I'm a very big fan of a Millian approach to balancing free speech with any other competing interests. I think the harm principle is a very useful instrument to frame the discussion because of its lowest common denominator quality.
As David van Mill (to my knowledge not related) states in his SEP article on freedom of speech, "If we accept Mill's argument we need to ask “what types of speech, if any, cause harm?” Once we can answer this question, we have found the appropriate limits to free expression". Van Mill goes on, of course, to the Millian corn dealers example, which poses the greatest headache to anyone trying to use the Millian approach in the XXI century. There are several instances where it is accepted that free speech may cause harm and criminal law offers exemples of this but still the discussion lingers on regarding the admission that free speech can cause harm.
As many know the corn dealer example sets the Millian boundary to what can and cannot be accepted as free speech. The problem being how to read it in the age of social media. The latest announcement by WhatsApp that it will restrict message forwarding to five times because of killings in India based on rumors spread through the app offers a tantalizing opportunity to test Mill's example.
John Stuart Mill famously said that it is acceptable to say in print that corn dealers starve the poor but not so in front of a corn dealer's house when an angry mob is standing right at the his door. The difficult question is: would John Stuart Mill consider WhatsApp users an angry mob and cyberspace the door of the corn dealer's house? Given that Mill's criteria seem to be the capacity for certain speech to produce harm linked to a present or imminent situation where such capacity may exercise social networks which have been used to everything from planning terrorist attacks to call for demonstrations on civil rights the problem centers on the credibility of the information concerning its possible audience. Mill speaks of an angry mob, angry here being the operative word. Today we witness great radicalization of thought in social networks where the invisible algorithm helps the confirmation bias. So oftentimes we do have angry mobs all over social networks and any speech that calls for violence may in fact create a plausible link to iminent or real violence. Problem: following this line of thought exponentially increases the number of cases where free speech may in fact violate the harm principle. WhatsApp self-regulation seems to show just that.
The problem does not seem to be in this exponencial increase but the two usual ways to deal with harm caused by free speech.

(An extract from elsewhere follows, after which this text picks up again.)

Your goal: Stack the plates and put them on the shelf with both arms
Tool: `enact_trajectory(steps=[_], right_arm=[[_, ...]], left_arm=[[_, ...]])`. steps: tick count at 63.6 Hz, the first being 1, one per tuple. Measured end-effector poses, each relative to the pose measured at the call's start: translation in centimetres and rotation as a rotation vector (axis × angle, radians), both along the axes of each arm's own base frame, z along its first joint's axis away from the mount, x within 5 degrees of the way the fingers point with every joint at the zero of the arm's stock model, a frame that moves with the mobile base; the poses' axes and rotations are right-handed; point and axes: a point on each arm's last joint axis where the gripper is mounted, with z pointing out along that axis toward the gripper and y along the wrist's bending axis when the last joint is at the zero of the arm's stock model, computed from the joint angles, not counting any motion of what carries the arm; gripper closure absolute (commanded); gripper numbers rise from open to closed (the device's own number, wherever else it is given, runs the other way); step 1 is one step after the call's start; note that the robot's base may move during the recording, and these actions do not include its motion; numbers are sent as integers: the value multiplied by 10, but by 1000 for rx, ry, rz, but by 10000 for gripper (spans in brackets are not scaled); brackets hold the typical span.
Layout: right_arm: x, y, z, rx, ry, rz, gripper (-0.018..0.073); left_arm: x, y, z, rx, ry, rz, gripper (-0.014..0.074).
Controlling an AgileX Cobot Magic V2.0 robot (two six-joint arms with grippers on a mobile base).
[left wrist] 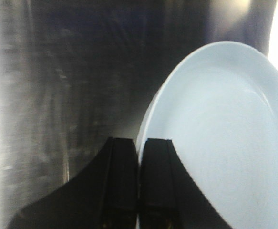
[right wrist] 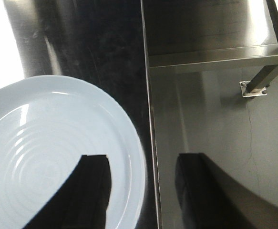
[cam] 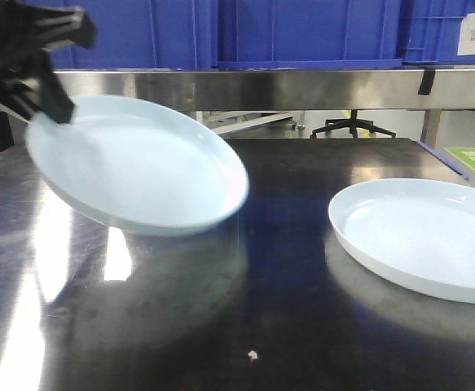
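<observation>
Currently: left gripper (left wrist: 139,186) clenched on the left rim of the lifted plate (cam: 139,167), which hangs tilted above the dark tabletop (cam: 245,309) at scene left. Second plate (cam: 424,236) lies flat on the tabletop at right. Right gripper (right wrist: 143,191) is spread wide, grasping nothing; one finger (right wrist: 88,191) is over the second plate, the other past the table edge. Shelf rail (cam: 261,88) runs along the far side, blue crates (cam: 302,32) above it.

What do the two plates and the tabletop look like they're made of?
The lifted plate and the resting plate: probably glazed ceramic, maybe melamine; glossy pale bluish-white with soft highlights. The tabletop: likely polished steel; dark, streaked, mirroring plates and lights.
</observation>
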Motion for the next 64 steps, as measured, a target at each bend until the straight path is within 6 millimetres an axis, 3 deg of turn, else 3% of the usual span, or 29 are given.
enact_trajectory(steps=[9, 18, 22, 31, 36, 41, 46, 49, 50, 54, 64], right_arm=[[0, 0, 0, 0, 0, 0, 125], [0, 0, 0, 0, 0, 0, 125], [0, 0, 0, 0, 0, 0, 125], [0, 0, 0, 0, 2, 0, 125], [0, 0, 0, 0, 2, 0, 125], [0, 0, 0, 0, 2, 0, 125], [0, 0, 0, 0, 2, 0, 125], [0, 0, 0, 0, 2, 0, 125], [0, 0, 0, 0, 2, 0, 125], [0, 0, 0, 0, 2, 0, 125], [0, 0, 0, 0, 2, 0, 125]], left_arm=[[13, -25, -15, 21, 30, -51, 507], [22, -37, -27, 50, 43, -77, 491], [25, -37, -31, 66, 47, -83, 442], [26, -36, -33, 114, 45, -100, 225], [26, -35, -33, 135, 40, -109, 171], [26, -34, -33, 148, 40, -113, 197], [26, -34, -33, 153, 39, -115, 339], [26, -34, -33, 153, 40, -114, 519], [26, -34, -33, 153, 40, -114, 537], [26, -33, -32, 153, 39, -114, 481], [22, -24, -12, 131, -2, -91, 500]])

Either there is self-regulation or State regulation (hetero-regulation). In this case there is a regulation of a different kind, somewhere in between both. It is the social media platform - WhatsApp - that is regulating the free speech of its users, not themselves and not the State. Mill would not care for self-regulation of free speech and this equals simply exercising free speech in other terms but it is more challenging to know what he would say of regulation by the newspaper. I'm inclined to say that he would consider it a violation of free speech unless the harm principle could be shown to be attacked by such free speech. And so the question remains: can social media cyberspace be the door to some corn dealer's house? Evidence says so and this seems enough to WhatsApp and in my view it should to be enough for a legal system. But is it a question of evidence? Mill does not tell us if his example if based on prior knowledge of similar situations. It is more plausible to believe that he simply believes that people under certain conditions and with contextual opportunity may turn to violence due to speech. It is up for legal systems to decide which conditions are those and what defines such contextual opportunity. This may be done through general precedent but also through controlled scientific findings relating to groups behavior. So in the end we are always talking about evidence. Social media just gave us access to more houses and more angry mobs.